**DATASET ENTRIES**
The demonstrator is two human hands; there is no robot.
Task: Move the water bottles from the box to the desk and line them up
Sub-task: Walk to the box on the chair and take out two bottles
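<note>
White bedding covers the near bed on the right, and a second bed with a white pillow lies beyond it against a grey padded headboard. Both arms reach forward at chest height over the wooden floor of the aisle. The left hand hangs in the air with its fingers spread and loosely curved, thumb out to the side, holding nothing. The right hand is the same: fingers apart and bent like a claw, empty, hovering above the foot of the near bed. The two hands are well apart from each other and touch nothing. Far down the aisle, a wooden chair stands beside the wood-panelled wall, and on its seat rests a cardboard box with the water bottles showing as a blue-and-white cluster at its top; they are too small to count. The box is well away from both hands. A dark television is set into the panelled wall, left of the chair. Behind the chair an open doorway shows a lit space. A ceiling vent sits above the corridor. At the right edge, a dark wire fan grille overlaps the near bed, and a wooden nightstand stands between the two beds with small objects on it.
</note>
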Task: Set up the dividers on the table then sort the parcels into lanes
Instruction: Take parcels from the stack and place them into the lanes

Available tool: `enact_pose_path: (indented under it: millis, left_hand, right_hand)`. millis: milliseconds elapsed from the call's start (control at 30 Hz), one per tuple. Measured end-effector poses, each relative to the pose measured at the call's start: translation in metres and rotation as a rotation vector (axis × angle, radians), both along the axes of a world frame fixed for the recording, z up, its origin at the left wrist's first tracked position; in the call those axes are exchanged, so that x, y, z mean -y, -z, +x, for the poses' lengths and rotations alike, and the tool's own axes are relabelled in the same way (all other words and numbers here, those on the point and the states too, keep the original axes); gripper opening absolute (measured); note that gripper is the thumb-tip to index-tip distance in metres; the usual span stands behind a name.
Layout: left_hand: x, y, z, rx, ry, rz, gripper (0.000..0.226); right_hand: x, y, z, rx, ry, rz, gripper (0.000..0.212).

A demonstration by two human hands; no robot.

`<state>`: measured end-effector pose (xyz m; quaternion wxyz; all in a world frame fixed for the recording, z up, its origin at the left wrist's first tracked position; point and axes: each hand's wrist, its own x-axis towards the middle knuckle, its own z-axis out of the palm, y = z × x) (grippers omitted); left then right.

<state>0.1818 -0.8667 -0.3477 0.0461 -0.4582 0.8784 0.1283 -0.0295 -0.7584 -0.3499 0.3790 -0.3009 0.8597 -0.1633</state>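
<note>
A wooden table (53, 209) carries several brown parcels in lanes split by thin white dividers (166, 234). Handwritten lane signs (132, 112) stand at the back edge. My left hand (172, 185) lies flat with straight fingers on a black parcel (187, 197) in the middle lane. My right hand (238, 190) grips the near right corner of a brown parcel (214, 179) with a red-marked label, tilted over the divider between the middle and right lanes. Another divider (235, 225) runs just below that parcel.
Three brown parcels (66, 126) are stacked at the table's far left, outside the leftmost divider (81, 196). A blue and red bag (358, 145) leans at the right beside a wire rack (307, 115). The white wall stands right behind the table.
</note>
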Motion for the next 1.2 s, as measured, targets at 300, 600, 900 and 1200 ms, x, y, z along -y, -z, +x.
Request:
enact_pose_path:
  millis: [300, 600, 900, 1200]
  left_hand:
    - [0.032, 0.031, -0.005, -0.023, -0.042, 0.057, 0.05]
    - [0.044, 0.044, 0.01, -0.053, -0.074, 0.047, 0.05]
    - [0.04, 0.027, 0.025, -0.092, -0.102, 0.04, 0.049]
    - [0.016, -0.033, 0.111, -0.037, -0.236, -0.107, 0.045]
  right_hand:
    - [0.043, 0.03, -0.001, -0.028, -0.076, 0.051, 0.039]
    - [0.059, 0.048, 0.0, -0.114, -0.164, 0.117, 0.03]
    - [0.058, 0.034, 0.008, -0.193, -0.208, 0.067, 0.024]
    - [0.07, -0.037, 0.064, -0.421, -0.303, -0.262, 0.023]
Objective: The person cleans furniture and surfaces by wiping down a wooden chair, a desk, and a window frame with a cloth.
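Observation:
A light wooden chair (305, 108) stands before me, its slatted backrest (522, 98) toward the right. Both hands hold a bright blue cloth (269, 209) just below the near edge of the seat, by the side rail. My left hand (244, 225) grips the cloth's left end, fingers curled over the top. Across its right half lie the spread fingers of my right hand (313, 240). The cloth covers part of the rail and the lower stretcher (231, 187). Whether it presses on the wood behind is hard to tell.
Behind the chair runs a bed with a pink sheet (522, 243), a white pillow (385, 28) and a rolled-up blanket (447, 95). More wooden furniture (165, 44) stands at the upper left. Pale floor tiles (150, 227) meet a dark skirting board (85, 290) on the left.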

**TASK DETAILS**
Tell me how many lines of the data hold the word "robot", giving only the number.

**OUTPUT FOR THIS EXERCISE**
2